> **Exercise inputs**
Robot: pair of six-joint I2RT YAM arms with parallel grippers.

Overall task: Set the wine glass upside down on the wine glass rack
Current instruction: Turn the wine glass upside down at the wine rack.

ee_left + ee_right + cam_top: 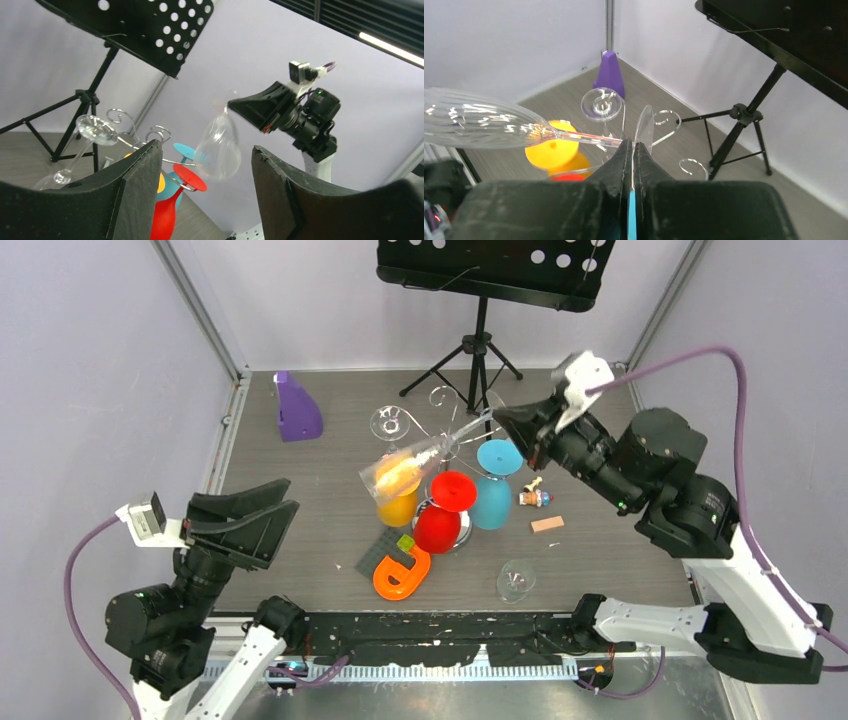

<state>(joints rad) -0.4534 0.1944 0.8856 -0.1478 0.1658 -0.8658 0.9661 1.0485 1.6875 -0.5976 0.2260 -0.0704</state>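
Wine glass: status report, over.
Right jaws shut on wine glass stem; left jaws open, standing off. Glass lying sideways over wine glass rack, not hung. Coloured glasses crowd the arms below.

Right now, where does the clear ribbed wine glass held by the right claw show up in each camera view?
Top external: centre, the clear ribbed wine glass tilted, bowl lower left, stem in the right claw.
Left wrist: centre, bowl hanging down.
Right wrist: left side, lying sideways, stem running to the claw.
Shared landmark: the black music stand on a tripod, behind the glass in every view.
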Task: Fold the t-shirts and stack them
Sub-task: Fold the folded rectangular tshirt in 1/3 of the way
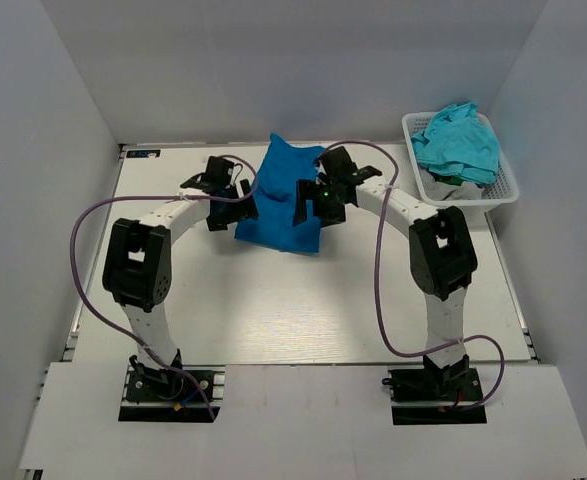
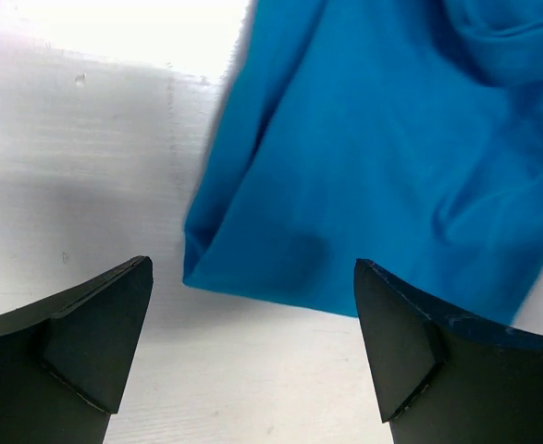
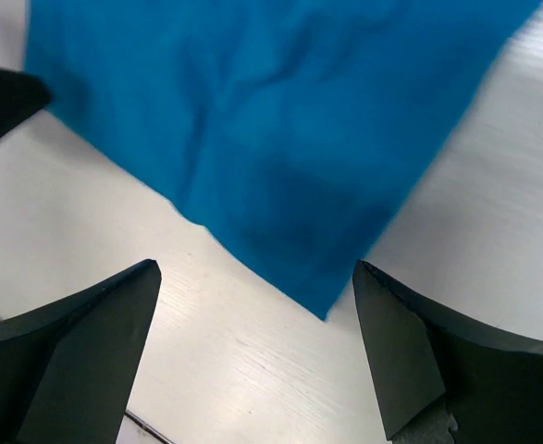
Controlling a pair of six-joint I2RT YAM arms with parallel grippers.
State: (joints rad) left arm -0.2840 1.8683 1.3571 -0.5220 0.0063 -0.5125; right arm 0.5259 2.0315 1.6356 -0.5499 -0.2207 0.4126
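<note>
Lying on pale table, blue t-shirt; grey walls around.

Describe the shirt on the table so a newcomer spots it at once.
On the white table, look far centre, between the left end effector and right end effector. The royal blue cotton t-shirt lies there in a rough rectangle. It is darker than the turquoise shirts in the white plastic lattice basket at the far right.

The white tubular left arm and its twin right arm carry boxy black joint housings. A thin purple cable loops off each. Black base plates sit toward six o'clock. Wedge-shaped matte black fingers end them.
</note>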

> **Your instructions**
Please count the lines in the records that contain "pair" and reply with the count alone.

> **Solution to the exercise**
2